The LSP server remains Dockerfile-document-centric. To attach orchestrator context to Dockerfile diagnostics, configure invocation entrypoints in your editor or LSP client. User-facing setting:
{
  "tally.invocationEntrypoints": [
    "compose.yaml",
    "docker-bake.hcl"
  ]
}
Protocol payload shape used by LSP clients:
{
  "tally": {
    "workspaces": [
      {
        "uri": "file:///repo",
        "settings": {
          "invocationEntrypoints": [
            "compose.yaml",
            "docker-bake.hcl"
          ]
        }
      }
    ]
  }
}
For each open Dockerfile, tally finds invocations from those entrypoints whose resolved Dockerfile path matches the document. Diagnostics use source labels such as tally/bake:api or tally/compose:worker. Mutating code actions are only shown when the requested diagnostic or range belongs to one invocation context. Broad fix-all actions are disabled when the selected diagnostics span multiple invocation contexts.

Exit codes

Orchestrator entrypoints use the same exit-code family as Dockerfile linting:
CodeOrchestrator meaning
0Clean run, or a valid Bake/Compose file with no lintable invocations.

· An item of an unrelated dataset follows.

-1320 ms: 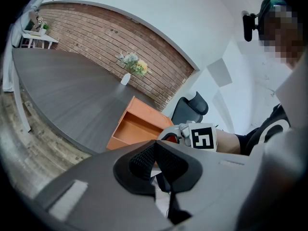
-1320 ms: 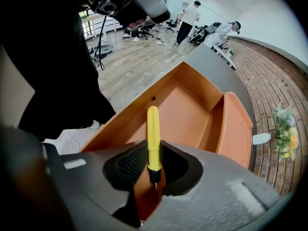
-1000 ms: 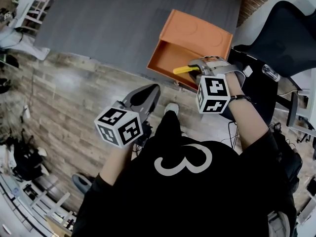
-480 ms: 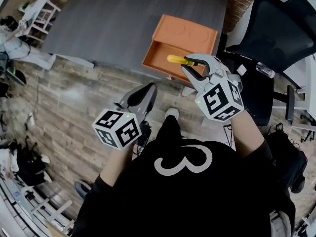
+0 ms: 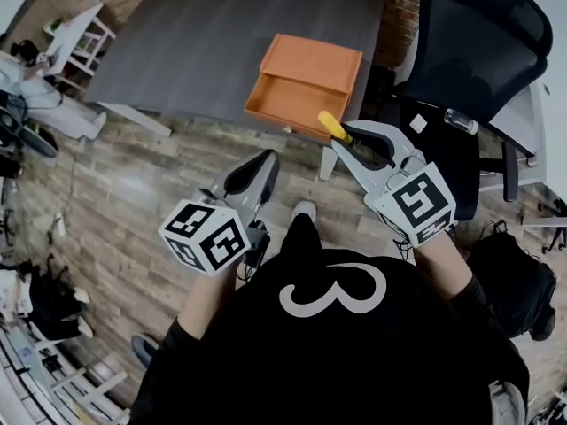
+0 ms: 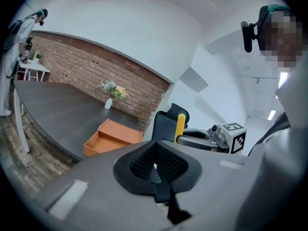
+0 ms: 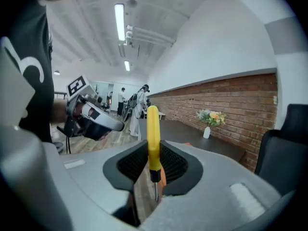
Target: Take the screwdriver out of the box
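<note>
1. My right tongs (image 7: 153,163) are clamped on the yellow-handled screwdriver with a thin metal shaft (image 7: 153,139). The black ribbed pads (image 7: 129,165) press on the lower part of its handle. In the right gripper view the handle stands up above the jaws and the shaft points down between them.
2. My left tongs (image 6: 156,166) have their jaws together, with nothing between them.
3. In the head view the screwdriver (image 5: 331,125) is outside the open orange rectangular box (image 5: 306,63). It is held in the air just beside the box's near right corner, and my right tongs (image 5: 344,133) reach toward that corner.
4. My left tongs (image 5: 264,161) are well apart from the box, over the wooden plank floor (image 5: 115,193).
5. The box lies on the dark grey table (image 5: 204,42), near its edge.
6. A black office chair (image 5: 469,25) stands to the right of the table.
7. A red brick wall (image 6: 96,66) runs behind the table, and a small white vase of flowers (image 6: 109,101) stands at the table's far side.
</note>
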`<state>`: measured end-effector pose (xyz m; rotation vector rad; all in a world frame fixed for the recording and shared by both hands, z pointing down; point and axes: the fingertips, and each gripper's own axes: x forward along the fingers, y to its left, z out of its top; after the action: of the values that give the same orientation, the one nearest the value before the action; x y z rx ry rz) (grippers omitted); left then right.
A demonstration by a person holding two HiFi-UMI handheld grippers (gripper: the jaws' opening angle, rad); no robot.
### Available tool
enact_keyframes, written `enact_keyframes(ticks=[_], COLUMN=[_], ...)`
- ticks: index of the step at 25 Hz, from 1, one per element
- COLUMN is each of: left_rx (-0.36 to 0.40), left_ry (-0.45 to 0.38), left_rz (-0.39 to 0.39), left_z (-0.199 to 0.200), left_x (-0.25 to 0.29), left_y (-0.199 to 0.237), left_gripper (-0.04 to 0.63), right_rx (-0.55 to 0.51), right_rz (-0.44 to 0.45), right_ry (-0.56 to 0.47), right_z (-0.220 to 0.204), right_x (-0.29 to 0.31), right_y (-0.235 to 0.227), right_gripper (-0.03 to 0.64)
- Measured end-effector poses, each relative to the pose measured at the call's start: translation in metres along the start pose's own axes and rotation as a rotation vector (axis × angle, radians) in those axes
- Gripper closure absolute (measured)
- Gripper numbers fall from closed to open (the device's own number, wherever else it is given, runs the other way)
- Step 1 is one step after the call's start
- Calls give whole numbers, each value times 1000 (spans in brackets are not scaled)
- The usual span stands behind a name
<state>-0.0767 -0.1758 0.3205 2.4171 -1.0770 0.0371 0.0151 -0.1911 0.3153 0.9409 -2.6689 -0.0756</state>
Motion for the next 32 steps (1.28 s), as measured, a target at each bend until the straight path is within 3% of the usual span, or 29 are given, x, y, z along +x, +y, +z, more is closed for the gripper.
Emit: enact_keyframes(ticks=[5, 8, 17, 32], left_rx=[29, 41, 70, 98], left_ry=[-23, -32, -49, -58], left_rz=[-28, -44, -67, -93], left_z=[-4, -5, -11, -5], left_x=[-6, -10, -5, -5], left_y=[-31, -47, -83, -101], left_gripper=[583, 583, 583, 583], right_rx=[200, 264, 271, 265], right_rz=[27, 26, -6, -33], right_ry=[-53, -95, -134, -147], right_z=[-9, -7, -14, -8], right_x=[-33, -50, -83, -96], right_y=[9, 14, 18, 18], right_gripper=[538, 538, 538, 539])
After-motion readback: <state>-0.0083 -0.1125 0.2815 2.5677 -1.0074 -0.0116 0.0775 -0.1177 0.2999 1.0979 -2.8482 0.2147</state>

1Violations were found at or above --fail-level.
2CLI misuse, parse/load failure, unsupported orchestrator feature, or invalid target/service selection.
4A referenced Dockerfile has fatal syntax errors.
Exit code 3 remains the Dockerfile discovery “no files found” case for directory and glob inputs. A valid orchestrator file with zero buildable targets or services exits 0, not 3.